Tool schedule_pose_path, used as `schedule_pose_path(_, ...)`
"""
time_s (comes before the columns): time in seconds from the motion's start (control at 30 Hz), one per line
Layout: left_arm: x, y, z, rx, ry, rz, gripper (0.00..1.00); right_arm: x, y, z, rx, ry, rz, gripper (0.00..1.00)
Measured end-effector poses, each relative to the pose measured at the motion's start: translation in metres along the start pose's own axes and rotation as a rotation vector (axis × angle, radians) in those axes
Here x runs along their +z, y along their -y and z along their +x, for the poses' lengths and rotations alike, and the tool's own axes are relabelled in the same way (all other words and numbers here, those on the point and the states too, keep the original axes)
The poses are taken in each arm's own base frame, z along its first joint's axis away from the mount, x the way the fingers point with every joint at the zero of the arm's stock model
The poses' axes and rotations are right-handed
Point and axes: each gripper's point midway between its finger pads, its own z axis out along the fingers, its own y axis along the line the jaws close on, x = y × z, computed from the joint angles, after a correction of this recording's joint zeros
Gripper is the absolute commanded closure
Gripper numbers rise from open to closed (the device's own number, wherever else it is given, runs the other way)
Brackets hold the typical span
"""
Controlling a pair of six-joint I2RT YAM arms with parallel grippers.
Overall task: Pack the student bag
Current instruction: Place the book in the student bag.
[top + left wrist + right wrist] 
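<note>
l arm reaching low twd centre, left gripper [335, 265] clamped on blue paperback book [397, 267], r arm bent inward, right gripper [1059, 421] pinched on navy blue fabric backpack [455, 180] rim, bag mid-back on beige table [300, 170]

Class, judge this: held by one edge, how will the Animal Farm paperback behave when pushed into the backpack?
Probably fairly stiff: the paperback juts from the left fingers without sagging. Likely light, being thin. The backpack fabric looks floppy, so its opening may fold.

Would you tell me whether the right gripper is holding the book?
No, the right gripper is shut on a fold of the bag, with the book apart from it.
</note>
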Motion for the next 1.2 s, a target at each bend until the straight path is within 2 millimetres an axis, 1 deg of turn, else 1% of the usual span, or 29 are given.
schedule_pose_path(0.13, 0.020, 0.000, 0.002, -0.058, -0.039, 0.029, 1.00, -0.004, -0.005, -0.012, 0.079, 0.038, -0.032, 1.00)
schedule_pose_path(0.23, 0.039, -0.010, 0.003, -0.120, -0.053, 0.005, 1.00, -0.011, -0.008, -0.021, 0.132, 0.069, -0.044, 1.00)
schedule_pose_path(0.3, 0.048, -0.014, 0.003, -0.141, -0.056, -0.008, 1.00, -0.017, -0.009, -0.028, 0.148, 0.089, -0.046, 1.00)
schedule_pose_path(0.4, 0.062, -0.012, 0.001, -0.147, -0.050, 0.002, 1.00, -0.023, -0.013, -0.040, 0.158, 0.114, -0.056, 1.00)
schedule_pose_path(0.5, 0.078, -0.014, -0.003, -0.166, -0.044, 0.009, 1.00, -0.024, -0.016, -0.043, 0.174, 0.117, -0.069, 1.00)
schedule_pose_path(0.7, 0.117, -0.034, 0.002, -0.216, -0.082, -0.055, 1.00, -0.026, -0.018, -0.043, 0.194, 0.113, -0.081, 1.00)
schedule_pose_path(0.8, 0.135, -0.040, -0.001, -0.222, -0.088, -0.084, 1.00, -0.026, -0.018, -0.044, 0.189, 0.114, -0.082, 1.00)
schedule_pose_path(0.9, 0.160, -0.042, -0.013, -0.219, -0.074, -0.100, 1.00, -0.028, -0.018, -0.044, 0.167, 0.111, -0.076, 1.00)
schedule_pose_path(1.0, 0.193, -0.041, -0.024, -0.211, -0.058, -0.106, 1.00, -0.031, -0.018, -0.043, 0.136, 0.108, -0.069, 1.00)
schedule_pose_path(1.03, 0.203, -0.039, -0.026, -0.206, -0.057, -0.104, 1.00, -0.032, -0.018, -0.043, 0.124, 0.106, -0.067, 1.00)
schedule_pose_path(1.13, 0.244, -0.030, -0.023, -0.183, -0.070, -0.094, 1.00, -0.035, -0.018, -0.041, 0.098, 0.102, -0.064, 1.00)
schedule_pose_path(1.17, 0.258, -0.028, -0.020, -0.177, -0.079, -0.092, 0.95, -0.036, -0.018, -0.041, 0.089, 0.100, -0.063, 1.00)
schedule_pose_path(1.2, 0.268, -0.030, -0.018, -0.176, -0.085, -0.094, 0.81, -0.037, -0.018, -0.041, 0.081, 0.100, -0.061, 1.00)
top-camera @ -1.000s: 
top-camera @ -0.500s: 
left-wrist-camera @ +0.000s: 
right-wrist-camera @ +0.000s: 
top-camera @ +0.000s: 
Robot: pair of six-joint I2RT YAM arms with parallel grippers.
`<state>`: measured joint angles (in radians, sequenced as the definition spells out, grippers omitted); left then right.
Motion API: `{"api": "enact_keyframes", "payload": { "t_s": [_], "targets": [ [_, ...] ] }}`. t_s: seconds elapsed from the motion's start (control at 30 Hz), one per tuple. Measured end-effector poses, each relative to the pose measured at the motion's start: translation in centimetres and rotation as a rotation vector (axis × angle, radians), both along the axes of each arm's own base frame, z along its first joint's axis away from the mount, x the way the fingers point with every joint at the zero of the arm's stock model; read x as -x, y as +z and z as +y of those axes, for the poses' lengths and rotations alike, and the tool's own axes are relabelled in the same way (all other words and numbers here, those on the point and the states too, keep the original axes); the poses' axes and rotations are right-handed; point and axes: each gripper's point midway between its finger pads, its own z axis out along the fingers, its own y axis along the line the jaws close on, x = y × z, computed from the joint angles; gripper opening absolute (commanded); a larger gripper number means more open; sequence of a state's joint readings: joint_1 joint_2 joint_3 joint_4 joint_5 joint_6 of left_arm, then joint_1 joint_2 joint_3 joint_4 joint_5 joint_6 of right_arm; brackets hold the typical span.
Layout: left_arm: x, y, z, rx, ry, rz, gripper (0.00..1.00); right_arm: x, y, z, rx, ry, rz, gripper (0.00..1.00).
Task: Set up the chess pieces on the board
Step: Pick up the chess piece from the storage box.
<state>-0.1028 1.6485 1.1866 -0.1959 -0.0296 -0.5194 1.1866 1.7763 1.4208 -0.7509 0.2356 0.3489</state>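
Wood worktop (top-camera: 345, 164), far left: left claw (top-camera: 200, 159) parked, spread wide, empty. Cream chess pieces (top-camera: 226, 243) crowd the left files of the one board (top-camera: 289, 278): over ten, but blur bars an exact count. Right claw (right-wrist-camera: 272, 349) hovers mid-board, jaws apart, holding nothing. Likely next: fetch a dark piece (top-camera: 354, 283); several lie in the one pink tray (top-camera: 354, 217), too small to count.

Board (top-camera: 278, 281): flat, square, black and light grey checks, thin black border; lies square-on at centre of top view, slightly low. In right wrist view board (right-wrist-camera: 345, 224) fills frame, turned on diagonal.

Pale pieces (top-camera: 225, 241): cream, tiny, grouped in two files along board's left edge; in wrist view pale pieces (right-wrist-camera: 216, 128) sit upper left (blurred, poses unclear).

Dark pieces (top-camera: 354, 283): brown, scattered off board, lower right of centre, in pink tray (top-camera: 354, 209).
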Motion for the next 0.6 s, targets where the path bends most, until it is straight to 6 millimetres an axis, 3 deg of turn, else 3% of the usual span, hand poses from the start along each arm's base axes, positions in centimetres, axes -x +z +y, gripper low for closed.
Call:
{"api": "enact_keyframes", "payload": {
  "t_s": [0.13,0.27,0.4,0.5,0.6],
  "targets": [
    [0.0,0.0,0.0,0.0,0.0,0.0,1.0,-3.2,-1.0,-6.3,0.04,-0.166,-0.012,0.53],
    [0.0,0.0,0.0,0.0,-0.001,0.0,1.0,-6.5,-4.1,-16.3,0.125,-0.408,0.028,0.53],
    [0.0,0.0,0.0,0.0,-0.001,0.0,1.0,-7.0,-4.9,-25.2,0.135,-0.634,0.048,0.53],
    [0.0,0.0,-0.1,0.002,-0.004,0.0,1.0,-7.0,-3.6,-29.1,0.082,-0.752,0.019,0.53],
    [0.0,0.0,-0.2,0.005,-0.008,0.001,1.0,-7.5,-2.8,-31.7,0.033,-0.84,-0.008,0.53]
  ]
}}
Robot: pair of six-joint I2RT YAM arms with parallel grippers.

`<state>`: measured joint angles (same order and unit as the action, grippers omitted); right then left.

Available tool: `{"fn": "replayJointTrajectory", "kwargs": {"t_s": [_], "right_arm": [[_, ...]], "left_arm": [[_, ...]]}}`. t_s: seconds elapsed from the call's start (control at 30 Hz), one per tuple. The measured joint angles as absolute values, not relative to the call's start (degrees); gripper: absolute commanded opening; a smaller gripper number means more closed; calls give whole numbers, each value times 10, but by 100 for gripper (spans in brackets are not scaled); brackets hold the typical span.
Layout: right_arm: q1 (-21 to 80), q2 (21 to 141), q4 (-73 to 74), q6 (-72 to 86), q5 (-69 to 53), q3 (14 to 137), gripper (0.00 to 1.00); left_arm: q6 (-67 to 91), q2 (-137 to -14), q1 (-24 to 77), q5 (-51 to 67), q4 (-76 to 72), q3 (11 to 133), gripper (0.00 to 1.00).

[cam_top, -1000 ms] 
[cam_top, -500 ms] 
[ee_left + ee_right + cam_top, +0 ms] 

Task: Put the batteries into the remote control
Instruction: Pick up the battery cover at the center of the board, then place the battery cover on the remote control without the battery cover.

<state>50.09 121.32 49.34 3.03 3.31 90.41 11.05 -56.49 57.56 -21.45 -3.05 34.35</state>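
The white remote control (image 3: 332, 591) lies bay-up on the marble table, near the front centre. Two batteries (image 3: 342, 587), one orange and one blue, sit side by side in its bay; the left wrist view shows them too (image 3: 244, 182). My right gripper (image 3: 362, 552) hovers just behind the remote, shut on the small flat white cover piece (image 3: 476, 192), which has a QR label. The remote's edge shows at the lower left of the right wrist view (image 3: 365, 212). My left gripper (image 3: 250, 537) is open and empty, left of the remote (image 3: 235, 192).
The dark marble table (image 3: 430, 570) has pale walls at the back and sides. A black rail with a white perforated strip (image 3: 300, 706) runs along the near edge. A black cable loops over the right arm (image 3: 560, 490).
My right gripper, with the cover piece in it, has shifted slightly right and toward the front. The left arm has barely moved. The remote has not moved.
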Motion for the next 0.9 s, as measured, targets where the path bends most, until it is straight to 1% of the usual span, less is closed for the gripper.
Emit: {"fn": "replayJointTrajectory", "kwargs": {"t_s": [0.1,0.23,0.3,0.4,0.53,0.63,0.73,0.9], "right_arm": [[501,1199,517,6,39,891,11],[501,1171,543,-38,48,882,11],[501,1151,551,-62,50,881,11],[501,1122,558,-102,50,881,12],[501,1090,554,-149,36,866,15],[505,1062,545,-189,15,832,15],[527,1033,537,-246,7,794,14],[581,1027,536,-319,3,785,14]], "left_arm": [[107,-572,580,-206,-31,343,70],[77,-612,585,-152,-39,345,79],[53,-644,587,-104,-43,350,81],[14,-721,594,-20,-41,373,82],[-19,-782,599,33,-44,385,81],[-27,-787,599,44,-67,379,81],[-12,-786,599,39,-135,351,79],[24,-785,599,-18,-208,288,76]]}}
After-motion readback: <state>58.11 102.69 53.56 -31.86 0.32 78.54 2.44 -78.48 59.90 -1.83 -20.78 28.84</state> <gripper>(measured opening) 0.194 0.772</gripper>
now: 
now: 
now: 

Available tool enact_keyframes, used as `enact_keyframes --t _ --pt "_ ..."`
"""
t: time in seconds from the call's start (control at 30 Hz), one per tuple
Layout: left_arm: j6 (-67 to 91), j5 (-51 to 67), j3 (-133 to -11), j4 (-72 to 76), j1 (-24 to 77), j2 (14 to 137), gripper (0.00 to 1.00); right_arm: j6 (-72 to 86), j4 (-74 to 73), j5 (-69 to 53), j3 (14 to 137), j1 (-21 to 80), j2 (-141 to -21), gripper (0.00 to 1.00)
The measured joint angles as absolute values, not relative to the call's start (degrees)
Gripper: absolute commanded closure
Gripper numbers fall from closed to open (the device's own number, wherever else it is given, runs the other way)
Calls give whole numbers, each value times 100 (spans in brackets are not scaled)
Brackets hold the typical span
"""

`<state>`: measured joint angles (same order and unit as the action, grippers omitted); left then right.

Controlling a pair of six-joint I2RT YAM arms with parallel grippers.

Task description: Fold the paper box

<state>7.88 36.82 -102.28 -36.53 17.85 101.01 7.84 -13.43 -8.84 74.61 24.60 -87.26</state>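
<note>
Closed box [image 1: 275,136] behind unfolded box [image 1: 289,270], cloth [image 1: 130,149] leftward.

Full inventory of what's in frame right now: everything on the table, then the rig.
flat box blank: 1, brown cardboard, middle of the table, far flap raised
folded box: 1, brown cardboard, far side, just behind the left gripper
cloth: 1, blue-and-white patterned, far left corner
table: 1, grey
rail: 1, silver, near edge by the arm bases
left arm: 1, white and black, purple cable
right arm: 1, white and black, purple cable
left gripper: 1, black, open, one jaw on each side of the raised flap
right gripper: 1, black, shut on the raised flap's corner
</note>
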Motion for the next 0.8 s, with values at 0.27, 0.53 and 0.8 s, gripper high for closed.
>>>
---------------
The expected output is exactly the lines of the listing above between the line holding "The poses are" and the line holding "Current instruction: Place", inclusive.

The poses are taken in each arm's own base frame, z along its first joint's axis away from the mount, x the way the fingers point with every joint at the zero of the arm's stock model
The poses' axes and rotations are right-handed
Point and axes: each gripper's point midway between its finger pads, its own z axis out along the fingers, its own y axis along the line the jaws close on, x = y × z, computed from the joint angles, after a correction of this recording's joint zeros
Gripper is the absolute commanded closure
Gripper numbers rise from open to closed (the device's own number, wherever else it is given, runs the other way)
Brackets hold the typical span
"""
Controlling a pair of six-joint I2RT YAM arms with parallel grippers.
Overall task: Pack the student bag
Current instruction: Place the book in the student bag.

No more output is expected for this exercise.